The decrypted base address slice is then provided to a
concatenator/adder unit 806, which concatenates the decrypted base
address with a set of complementary upper bits from a register or
context table entry and the offset 826 to yield an intermediate
base address. In certain embodiments, the set of complementary bits
is different from the upper bits 822, and the set of complementary
does not convey metadata information (e.g., data object size, type,
format, etc.) but instead includes the missing bits of the
effective linear address that is constructed, denoting a location
in the linear address space.
[0053] The intermediate base address is then combined with the
upper bits 822 by the OR unit 808 to yield a tagged base address.

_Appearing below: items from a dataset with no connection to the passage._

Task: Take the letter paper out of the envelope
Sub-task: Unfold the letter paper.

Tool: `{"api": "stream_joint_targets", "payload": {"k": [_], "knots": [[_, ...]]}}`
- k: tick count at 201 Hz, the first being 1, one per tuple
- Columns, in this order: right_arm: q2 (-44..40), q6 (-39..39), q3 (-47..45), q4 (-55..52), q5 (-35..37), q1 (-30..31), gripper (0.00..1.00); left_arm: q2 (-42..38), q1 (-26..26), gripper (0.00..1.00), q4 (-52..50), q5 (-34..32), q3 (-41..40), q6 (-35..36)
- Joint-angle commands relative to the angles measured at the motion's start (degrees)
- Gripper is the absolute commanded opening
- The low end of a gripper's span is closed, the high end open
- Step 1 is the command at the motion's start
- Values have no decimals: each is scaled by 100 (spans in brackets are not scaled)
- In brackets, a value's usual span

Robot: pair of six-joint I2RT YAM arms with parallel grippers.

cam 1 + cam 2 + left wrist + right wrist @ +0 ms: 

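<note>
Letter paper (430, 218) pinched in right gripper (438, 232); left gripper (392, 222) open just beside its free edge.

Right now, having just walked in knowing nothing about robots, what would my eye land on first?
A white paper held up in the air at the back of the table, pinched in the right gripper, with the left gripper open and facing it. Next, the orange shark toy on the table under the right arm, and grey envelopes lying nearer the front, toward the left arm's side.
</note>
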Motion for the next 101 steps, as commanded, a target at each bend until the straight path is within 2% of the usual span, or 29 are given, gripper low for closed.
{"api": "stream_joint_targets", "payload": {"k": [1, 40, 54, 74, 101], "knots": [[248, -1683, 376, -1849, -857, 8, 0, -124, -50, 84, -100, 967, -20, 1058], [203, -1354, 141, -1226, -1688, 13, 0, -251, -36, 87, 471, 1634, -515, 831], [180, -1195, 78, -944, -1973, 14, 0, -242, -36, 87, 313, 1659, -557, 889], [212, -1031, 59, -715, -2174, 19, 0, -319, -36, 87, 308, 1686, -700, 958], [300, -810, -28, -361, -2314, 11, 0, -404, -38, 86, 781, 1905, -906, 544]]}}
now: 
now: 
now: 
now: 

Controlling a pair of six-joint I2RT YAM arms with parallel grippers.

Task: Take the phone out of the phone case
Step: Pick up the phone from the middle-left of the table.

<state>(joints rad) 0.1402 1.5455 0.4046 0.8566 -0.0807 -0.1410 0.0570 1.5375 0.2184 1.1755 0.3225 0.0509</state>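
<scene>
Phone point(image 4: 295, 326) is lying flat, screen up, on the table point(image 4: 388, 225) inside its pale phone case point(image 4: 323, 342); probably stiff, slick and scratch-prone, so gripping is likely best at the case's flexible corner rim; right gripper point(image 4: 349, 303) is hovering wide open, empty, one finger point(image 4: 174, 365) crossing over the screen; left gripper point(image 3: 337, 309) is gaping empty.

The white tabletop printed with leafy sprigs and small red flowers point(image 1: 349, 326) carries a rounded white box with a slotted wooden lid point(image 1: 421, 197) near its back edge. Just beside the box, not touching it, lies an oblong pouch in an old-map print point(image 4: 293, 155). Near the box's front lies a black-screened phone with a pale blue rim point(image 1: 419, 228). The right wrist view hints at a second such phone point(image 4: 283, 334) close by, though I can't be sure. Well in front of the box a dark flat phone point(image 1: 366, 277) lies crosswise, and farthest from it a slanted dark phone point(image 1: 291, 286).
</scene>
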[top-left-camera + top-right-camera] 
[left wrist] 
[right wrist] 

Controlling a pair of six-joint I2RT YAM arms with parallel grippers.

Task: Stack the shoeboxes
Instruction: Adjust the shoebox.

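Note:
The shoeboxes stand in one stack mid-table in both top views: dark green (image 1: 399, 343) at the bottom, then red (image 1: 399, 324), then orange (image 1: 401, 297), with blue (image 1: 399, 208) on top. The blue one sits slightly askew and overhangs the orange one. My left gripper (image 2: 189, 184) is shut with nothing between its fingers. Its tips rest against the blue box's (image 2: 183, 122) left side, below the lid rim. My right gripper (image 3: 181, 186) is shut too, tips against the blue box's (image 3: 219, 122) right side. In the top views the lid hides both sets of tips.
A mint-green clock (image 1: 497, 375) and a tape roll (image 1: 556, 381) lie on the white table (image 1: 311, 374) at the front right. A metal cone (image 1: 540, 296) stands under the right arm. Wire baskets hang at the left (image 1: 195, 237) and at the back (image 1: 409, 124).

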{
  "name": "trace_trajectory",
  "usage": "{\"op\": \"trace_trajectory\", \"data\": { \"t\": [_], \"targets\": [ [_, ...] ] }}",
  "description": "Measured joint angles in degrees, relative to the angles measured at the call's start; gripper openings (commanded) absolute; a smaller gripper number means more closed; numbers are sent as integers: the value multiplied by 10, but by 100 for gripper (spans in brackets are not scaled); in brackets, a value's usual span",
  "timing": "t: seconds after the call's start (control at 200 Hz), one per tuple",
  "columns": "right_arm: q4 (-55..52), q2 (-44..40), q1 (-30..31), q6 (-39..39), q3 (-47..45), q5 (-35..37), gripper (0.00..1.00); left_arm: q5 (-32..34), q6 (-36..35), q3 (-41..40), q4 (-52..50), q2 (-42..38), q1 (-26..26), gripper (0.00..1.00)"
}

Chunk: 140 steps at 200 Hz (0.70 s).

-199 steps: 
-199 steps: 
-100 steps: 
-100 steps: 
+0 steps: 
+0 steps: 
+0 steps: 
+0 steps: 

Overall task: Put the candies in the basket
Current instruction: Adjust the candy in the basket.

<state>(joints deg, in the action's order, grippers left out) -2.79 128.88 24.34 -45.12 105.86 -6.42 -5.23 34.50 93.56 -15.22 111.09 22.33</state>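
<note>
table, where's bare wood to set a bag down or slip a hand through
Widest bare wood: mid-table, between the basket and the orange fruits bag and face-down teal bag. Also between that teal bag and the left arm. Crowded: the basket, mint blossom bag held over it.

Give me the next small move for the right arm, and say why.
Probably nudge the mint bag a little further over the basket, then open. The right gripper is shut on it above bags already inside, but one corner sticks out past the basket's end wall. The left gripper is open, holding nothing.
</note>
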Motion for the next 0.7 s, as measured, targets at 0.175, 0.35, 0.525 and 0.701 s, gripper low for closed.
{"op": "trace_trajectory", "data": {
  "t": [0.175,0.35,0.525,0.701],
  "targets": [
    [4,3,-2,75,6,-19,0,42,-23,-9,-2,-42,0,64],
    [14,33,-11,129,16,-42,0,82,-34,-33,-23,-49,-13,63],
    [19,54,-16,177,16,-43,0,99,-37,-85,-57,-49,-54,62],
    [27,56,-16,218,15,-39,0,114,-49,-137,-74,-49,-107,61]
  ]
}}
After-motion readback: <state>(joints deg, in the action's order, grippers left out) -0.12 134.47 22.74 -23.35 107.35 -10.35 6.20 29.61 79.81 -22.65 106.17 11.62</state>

In other embodiments, the upper bits 822 may be combined using an
XOR unit, an ADD unit or a logical AND unit. In yet other
embodiments, the upper bits 822 may act as a tweak value and tweak
the decryption of the middle slice of the address. The tagged base
address is then provided to address generation circuitry 810 in the
address generation unit 802, along with other address generation
inputs. The address generation circuitry 810 then generates an
effective address to be used in a memory read or write operation
based on the inputs. In one embodiment, the upper bits 822 may be
used to determine a number of intermediate lower address bits
(e.g., from offset 826) that would be used as a tweak to the
encrypted base address 824.
[0054] For embodiments with an encrypted base address, a
Translation Lookaside Buffer (TLB) may be used that maps linear
addresses (which may also be referred to as virtual addresses) to
physical addresses. A TLB entry is populated after a page miss
where a page walk of the paging structures determines the correct
linear to physical memory mapping, caching the linear to physical
mapping for fast lookup. As an optimization, a TLB (for example,
the data TLB or dTLB) may instead cache the encoded address 820 to
physical address mapping, using a Content Addressable Memory (CAM)
circuit to match the encrypted/encoded address 820 to the correct
physical address translation. In this way, the TLB may determine
the physical memory mapping prior to the completion of the
decryption unit 804 revealing the decrypted linear address, and may
immediately proceed with processing the instructions dependent on
this cached memory mapping. Other embodiments may instead use one
or both of the offset 826 and upper bits 822 of the address 820 as
a partial linear address mapping into the TLB (that is, the TLB
lookup is performed only against the plaintext subset of the
address 820), and proceed to use the physical memory translation,
if found, verifying the remainder of the decrypted base address
(824) to determine the full linear address is a match (TLB hit)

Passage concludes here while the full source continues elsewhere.